With the latest release of OpenAI's Assistants API, which utilizes Code Interpreter, Retrieval, and Function calling, developers are provided with the potential to build and utilize more advanced AI applications. This signifies a gradual shift in the application engineering paradigm from Hard Coded to Orchestration as a service. However, Dify, as a pioneer, has already explored this uncharted territory for six months and, as an open-source product, offers greater openness and collaboration. Its capabilities of self-hosting deployment strategies, multi-model support, RAG engine, APIs, and code extensions more flexibly address the challenges of using Assistants API in terms of cost, data security, and model selection rights.

Self-Hosting Deployment

Dify can process data on independently deployed servers, offering privacy and security. This means sensitive data doesn't need to be sent to external servers, which is particularly important for businesses or individuals with strict data governance requirements. Users can ensure compliance with local data protection regulations and have greater control over their information.

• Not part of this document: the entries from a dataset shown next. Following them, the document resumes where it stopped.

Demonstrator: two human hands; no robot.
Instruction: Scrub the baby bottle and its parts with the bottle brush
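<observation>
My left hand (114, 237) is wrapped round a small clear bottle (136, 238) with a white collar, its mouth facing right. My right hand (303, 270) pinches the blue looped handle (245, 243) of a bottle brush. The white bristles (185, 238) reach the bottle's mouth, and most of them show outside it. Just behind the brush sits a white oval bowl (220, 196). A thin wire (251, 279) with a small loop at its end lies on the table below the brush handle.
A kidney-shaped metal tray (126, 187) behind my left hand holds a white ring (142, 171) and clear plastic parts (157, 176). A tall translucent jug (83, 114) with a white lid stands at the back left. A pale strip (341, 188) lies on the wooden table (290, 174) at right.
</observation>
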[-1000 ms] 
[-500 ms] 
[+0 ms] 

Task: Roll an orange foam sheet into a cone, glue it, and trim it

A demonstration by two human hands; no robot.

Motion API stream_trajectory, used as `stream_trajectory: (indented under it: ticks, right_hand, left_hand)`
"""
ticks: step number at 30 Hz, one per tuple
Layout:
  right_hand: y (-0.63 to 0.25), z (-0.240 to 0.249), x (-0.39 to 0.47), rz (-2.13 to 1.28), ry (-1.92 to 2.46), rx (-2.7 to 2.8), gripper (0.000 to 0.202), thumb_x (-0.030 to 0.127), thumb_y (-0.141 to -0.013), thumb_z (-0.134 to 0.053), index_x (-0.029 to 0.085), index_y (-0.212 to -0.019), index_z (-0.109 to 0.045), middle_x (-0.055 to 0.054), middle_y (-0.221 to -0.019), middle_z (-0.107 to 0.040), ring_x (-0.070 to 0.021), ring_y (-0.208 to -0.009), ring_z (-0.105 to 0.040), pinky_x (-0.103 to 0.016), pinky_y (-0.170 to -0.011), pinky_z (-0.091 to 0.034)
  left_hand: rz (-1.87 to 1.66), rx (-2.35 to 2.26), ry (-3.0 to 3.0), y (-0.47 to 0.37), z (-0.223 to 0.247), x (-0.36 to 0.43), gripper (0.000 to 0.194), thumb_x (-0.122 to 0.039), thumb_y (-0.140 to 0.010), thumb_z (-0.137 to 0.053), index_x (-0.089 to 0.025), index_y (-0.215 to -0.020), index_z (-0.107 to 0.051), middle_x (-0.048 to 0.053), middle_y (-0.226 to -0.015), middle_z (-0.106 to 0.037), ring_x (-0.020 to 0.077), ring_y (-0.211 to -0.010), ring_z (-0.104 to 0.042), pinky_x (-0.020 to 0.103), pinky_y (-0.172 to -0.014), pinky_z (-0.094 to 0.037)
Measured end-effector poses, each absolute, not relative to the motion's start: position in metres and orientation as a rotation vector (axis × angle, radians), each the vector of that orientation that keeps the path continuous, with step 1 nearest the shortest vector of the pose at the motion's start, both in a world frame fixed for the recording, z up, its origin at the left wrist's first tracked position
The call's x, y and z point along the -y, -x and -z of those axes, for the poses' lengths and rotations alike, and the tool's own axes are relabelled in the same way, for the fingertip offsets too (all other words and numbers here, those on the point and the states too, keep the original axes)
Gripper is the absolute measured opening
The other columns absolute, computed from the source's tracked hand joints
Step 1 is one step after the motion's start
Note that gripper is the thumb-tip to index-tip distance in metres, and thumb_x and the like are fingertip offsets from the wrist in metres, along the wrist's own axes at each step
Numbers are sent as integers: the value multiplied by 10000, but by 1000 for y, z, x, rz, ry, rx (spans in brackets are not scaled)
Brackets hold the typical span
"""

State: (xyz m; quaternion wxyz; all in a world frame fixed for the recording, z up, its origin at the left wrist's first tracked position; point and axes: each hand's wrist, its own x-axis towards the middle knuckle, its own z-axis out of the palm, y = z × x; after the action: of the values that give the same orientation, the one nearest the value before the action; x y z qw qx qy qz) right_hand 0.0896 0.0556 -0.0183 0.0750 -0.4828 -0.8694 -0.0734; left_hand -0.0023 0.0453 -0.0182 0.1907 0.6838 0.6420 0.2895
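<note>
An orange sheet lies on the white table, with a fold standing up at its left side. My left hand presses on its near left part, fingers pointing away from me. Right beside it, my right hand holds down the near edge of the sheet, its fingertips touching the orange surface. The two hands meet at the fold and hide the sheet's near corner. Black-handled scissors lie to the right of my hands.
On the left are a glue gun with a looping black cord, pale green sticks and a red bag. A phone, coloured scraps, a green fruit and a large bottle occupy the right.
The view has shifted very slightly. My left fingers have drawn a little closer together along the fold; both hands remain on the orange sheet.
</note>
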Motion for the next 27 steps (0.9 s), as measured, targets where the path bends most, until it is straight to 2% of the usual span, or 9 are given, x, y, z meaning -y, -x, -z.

Dify has the capability to process data on independently deployed servers, ensuring privacy and security. This allows sensitive data to remain on internal servers, an essential feature for businesses or individuals with strict data governance policies. Users benefit from this by being able to comply with local data protection laws and maintain more control over their information.

Multi-Model Support

Dify is compatible with popular commercial and open-source models, such as OpenAI, Anthropic, and open-source Llama2, which can be either locally deployed or accessed as a Model as a Service. This versatility enables easy switching between models, taking into account factors like budget, specific use cases, and language needs. By adjusting parameters and training methods in open-source models, it's possible to create language models that are specifically tailored to particular business requirements and data characteristics.

RAG Engine

Compared to the Assistants API, Dify's RAG engine supports integration with various vector databases, such as Qdrant, Weaviate, and Milvus/Zilliz, allowing users to choose the storage and retrieval solutions that best suit their data needs. Furthermore, Dify’s RAG engine can process various text and structured data formats and sync with external data through APIs. Its greatest advantage lies in its customizability; users can select and optimize different indexing strategies based on business needs. This includes merging and normalizing query results and implementing TopK strategies to adapt to model window size limitations, thus enhancing semantic relevance without major infrastructure modifications. The Rerank model allows for higher-quality recalls in multi-dataset retrievals without relying on model inference capabilities or dataset descriptions, improving precision in search and response capabilities for complex queries.

Flexibility and Extensibility

Dify's structure and design principles offer high levels of adaptability and openness for additional features. This system allows for easy integration of new functions or services using APIs and code enhancements. Users can effortlessly connect Dify with their existing workflows or other open-source systems through its API, which facilitates quick data sharing and automates workflows. The flexibility in the code also allows developers to make direct changes to Dify's code, enhancing service integration and customizing user experiences.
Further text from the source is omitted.